I believe the WaPo retraction was just about declaring a state of emergency and not giving federal control. They are two different things.


BTW, the promise of time was 48 hours
http://www.nola.com/newslogs/breakingtp/index.ssf?/mtlogs/nola_Times-Picayune/archives/2005_09.html#076438
JP's Maestri said FEMA didn't keep its word

Mark Schleifstein
Staff writer

Jefferson Parish Emergency Preparedness Director Walter Maestri said Friday night that the Federal Emergency Management Agency reneged on a promise to begin relieving county emergency preparedness staffers 48 hours after Hurricane Katrina hit the New Orleans metropolitan area.

Maestri’s staff has been working almost around the clock since Katrina approached the Louisiana coastline on Sunday. Today, the staff is
expected to finally switch to a 12 hours on/12 hours off schedule, he said,
adding that they’re both tired and demoralized by the lack of assistance from federal officials.

“We had been told we would be on our own for 48 hours,” Maestri said.
“Prepare to survive and in 48 hours the cavalry would arrive.
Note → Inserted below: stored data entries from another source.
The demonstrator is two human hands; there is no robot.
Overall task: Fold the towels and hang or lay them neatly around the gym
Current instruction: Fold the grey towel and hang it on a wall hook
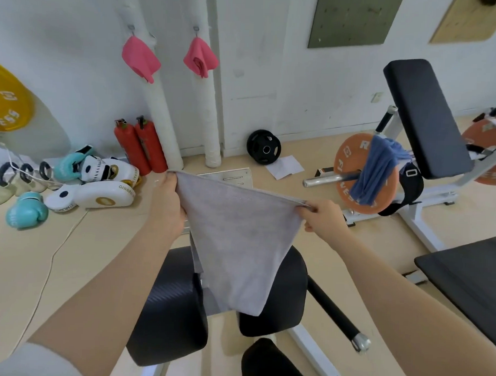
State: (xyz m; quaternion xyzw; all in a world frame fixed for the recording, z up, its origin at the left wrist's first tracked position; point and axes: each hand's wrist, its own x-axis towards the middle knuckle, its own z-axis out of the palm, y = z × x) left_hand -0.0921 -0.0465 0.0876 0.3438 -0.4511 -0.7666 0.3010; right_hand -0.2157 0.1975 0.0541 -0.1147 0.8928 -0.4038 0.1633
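Observation:
A grey towel (239,238) hangs stretched in the air in front of me, over a black padded seat (175,306). My left hand (167,204) grips its upper left corner and my right hand (321,215) pinches its upper right corner. The towel tapers down to a point near the seat. Two pink towels (140,57) (200,56) hang from wall hooks at the back. A blue towel (376,170) is draped over an orange weight plate (351,177) on a barbell to the right.
Boxing gloves and white pads (100,194) lie on the floor at left, beside two red fire extinguishers (141,144). A black plate (263,146) leans on the wall. A black bench (423,115) stands right, another pad (468,274) at the near right.

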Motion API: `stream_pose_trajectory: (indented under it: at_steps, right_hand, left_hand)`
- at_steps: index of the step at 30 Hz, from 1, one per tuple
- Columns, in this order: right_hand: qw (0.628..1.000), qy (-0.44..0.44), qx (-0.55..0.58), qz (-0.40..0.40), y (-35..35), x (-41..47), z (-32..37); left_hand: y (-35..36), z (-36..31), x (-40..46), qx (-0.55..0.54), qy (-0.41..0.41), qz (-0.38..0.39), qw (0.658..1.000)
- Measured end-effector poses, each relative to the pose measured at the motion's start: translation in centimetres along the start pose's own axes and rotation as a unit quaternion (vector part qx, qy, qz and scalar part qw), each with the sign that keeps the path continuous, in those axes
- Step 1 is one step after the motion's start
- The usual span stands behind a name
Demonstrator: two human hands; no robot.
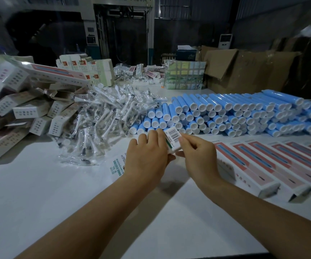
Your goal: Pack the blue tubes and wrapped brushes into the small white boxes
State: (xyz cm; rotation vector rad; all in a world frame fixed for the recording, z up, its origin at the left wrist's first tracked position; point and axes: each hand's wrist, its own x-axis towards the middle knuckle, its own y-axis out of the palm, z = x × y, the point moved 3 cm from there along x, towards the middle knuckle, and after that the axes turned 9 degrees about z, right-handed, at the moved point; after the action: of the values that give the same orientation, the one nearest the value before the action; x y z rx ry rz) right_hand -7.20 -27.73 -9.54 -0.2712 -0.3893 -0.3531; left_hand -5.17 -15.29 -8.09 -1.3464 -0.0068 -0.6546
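A small white box [173, 139] with a barcode on its end sits between both hands at the table's middle. My left hand [147, 156] wraps around its body from the left. My right hand [197, 152] pinches its barcode end from the right. Behind them lies a long stack of blue tubes [225, 113] with white caps facing me. A heap of wrapped brushes [102, 116] in clear plastic lies to the left of the tubes. The box's lower part is hidden by my left hand.
A pile of white boxes [16, 109] leans at the left. A row of boxes with pink faces [274, 165] lies at the right. A printed flat carton [118, 168] lies under my left wrist. Cardboard cartons [244, 68] stand behind.
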Motion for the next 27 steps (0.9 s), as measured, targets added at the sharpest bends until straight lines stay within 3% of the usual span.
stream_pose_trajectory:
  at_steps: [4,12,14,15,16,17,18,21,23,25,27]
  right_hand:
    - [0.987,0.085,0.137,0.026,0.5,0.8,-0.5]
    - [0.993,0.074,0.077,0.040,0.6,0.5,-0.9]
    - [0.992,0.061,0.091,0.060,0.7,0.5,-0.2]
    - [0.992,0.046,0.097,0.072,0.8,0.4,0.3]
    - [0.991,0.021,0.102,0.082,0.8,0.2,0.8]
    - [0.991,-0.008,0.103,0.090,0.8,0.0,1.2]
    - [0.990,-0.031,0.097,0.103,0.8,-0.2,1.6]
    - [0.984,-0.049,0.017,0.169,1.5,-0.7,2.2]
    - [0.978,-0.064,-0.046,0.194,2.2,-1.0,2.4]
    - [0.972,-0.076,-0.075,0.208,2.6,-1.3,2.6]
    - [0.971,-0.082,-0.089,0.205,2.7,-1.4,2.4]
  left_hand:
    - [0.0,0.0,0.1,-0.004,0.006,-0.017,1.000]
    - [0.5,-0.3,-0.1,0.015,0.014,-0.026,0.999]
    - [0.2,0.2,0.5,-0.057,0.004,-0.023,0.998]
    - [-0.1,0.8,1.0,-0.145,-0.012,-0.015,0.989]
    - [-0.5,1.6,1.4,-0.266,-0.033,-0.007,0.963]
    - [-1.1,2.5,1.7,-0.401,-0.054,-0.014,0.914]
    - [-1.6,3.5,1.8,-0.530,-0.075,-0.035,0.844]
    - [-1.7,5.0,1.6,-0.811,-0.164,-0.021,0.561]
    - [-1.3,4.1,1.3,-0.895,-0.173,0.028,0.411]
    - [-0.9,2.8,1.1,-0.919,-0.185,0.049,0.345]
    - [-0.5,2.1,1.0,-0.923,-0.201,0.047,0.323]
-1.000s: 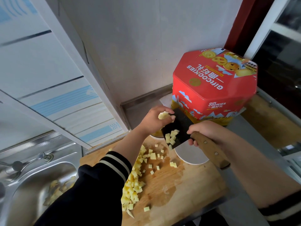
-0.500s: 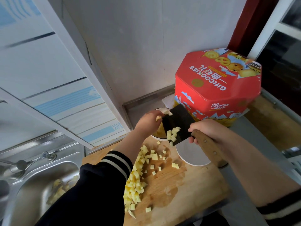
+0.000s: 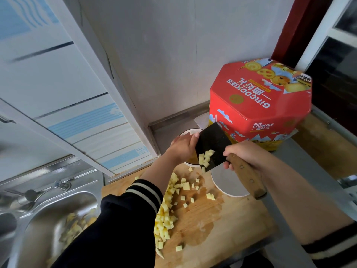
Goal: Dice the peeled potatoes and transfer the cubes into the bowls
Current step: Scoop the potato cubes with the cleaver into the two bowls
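My right hand [image 3: 244, 152] grips the wooden handle of a black cleaver [image 3: 211, 145], held tilted above the far edge of the cutting board [image 3: 222, 235]. Several potato cubes [image 3: 205, 158] cling to the blade's lower part. My left hand [image 3: 183, 147] lies with straight fingers against the blade's left edge, over a white bowl [image 3: 186, 132] that it mostly hides. A second white bowl [image 3: 229, 183] stands on the board under the cleaver handle. A heap of diced potato [image 3: 166, 215] lies on the board's left side, partly behind my left sleeve.
A red cookie tin [image 3: 258, 105] stands close behind the cleaver on the right. A steel sink [image 3: 50, 219] with peelings and a tap lies at the left. A wall and cabinet side close in behind the bowls. Loose cubes are scattered mid-board.
My left hand has dropped from pinching a potato piece above the blade to lying flat along the blade's left edge. The cleaver has tilted further toward the far bowl.
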Demonstrator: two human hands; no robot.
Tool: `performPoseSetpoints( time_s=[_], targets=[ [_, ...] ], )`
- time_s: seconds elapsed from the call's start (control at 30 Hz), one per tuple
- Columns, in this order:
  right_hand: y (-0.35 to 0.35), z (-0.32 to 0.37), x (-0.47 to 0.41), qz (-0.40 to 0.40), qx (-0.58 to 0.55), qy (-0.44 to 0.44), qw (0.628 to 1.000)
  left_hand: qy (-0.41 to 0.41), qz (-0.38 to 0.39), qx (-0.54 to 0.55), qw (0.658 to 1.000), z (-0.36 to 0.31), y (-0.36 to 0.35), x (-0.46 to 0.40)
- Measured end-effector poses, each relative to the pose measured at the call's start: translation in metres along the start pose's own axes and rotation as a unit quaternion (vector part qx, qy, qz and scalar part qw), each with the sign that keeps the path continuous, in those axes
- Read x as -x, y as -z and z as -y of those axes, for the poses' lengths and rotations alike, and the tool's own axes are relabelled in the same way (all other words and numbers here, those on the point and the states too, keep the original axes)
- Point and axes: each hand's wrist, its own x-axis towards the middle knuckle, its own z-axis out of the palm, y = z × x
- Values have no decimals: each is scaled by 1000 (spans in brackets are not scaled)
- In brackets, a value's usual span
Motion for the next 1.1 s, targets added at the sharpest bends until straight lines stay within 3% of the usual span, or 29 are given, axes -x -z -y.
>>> performPoseSetpoints(
  time_s=[0.1,0.2,0.33,0.4,0.5,0.73,0.9,1.1],
  targets=[
    [4,-1,2,-4,-11,4,1000,25,-46,48,998,4,3,8],
    [5,1,3,-7,-17,-9,1000,-88,-104,87,987,-3,9,26],
    [-2,7,1,-10,-6,-29,1000,-207,-48,132,968,-18,7,46],
    [-6,7,-3,-10,-19,-3,1000,-239,-40,91,966,-18,0,47],
    [-11,3,-10,-17,-61,15,998,-232,-71,40,969,-11,-4,38],
    [-16,7,-5,-41,-26,8,999,-159,-83,-6,984,-1,-9,15],
    [-15,-1,-4,-68,14,84,994,-133,-117,-94,980,8,-15,-2],
    [-9,-16,-1,-85,78,162,980,-34,-107,-211,971,10,-19,-14]
  ],
)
“Well, where are they?” he said.
Maestri said the agreement was signed by officials with the Southeastern Louisiana Emergency Preparedness Officials Association, the state and
the Federal Emergency Management Agency as part of this year’s Hurricane Pam tabletop exercise. That exercise began the process of writing a series of manuals explaining how to respond to a catastrophic disaster. Financed by FEMA, it included a variety of federal, state and local officials.